Entonces, como iba diciendo, llegaron los tres hombres al tambo, y nunca más se ha visto que
un prefeto blanco se ponga de rodillas junto a la cuna de un hijo del país. Nunca en jamás, los
indios han vuelto a estar tan alegres como lo estuvieron en la puerta del tambo, bailando el
cacharpari y mascando jora para la chicha que había de beber el santo niño. Ya los mozos de los
alrededores llegaban trayendo los pañales de lana roja y los ponchitos de colores y esos
cascabeles con que adornan a las llamas en las ferias. Y cuando llegó el prefeto con el cacique y
el rey de los mandingas, todos callaron, temerosos. Y cuando el blanco dejó en brazos del niño
santo la barra de oro puro, nuestro amito sonrió con desprecio. Y cuando los otros avanzaron
gimoteando que no tenían para su amito y señor sino collares de guayruros y esos mates de
colores en que sirven la chicha de jora y las mazorcas de maíz más doradas que el oro, Su
Majestad, como le estaba diciendo, abrió los bracitos y jabló...La mala gente dirán que no podía
hablar entuavía; pero el Niño-Dios lo puede todo, y el rey de los mandingas le oyó clarito estas
razones: "El color no te ofende, hermano." Entonces un grito de contento resonó hasta en los
Andes, y todos comprendieron que ya no habría amos ni esclavos, ni tuyo ni mío, sino que todos
iban a ser hijos parejos del Amo divino, como habían prometido los curas en los sermones. La
vara de San José estaba abierta lo mismito que los floripondios, y los arrieros que llegaban
dijeron que los blancos gritaban en la casa del cura, con el látigo en la mano. Sin que nadie
supiera cómo ni de qué manera, en menos tiempo que dura una salve, se llevaron al Niño en
unos serones, poniendo al otro lado chirimoyas para que hicieran contrapeso. La Virgen y su
santo Esposo iban detrás, cojeando, con el cepo en los pies.

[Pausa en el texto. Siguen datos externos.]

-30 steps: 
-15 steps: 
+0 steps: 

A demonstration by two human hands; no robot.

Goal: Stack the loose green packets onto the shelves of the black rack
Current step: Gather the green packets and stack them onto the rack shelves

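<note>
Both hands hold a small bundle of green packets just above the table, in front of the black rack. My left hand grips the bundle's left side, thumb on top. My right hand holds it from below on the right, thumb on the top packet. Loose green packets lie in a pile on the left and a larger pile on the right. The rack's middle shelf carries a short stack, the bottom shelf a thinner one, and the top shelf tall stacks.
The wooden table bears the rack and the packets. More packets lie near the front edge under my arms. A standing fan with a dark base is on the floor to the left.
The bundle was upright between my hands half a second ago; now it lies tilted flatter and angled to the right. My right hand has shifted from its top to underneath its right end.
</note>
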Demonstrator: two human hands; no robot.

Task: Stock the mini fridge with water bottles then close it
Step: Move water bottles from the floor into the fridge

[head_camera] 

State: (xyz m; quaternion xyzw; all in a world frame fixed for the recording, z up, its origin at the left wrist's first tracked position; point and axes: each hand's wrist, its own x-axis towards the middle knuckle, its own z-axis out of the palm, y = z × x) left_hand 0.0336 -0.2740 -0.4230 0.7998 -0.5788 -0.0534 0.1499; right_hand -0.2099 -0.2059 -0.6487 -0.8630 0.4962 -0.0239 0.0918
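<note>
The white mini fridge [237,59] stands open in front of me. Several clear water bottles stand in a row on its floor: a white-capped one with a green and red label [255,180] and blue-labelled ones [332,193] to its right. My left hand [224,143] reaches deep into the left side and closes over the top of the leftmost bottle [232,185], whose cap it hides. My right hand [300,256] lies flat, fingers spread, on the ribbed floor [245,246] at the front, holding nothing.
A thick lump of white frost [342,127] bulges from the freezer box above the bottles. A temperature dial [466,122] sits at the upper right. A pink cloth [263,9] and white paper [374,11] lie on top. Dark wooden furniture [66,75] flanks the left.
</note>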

"Y desde aquel tiempo, niñito, nadie puede hablar del estropicio en la provincia sin que lo anden
mudar a la chirona. Pero todos sabemos que su Majestad murió y resucitó después y se vendrá
un día por acá para que la mala gente vean que es de color capulí, como los hijos del país. Y
entonces mandarán afusilar a los blancos, y los negros serán los amos, y no habrá tuyo ni mío,
ni levas, ni prefetos, ni tendrá que trabajar el pobre para que engorde el rico..."
La negra Simona tiró el pucho, se limpió una lágrima con el dorso de la mano, cruzó los dedos
índice y pulgar para decirme:
"Un Padrenuestro por las almas del Purgatorio, y júreme, niño, por estas cruces, que no le dirá a
náides cómo nació en este tambo el Divino Hijo de Su Majestad que está en el Cielo, Amén."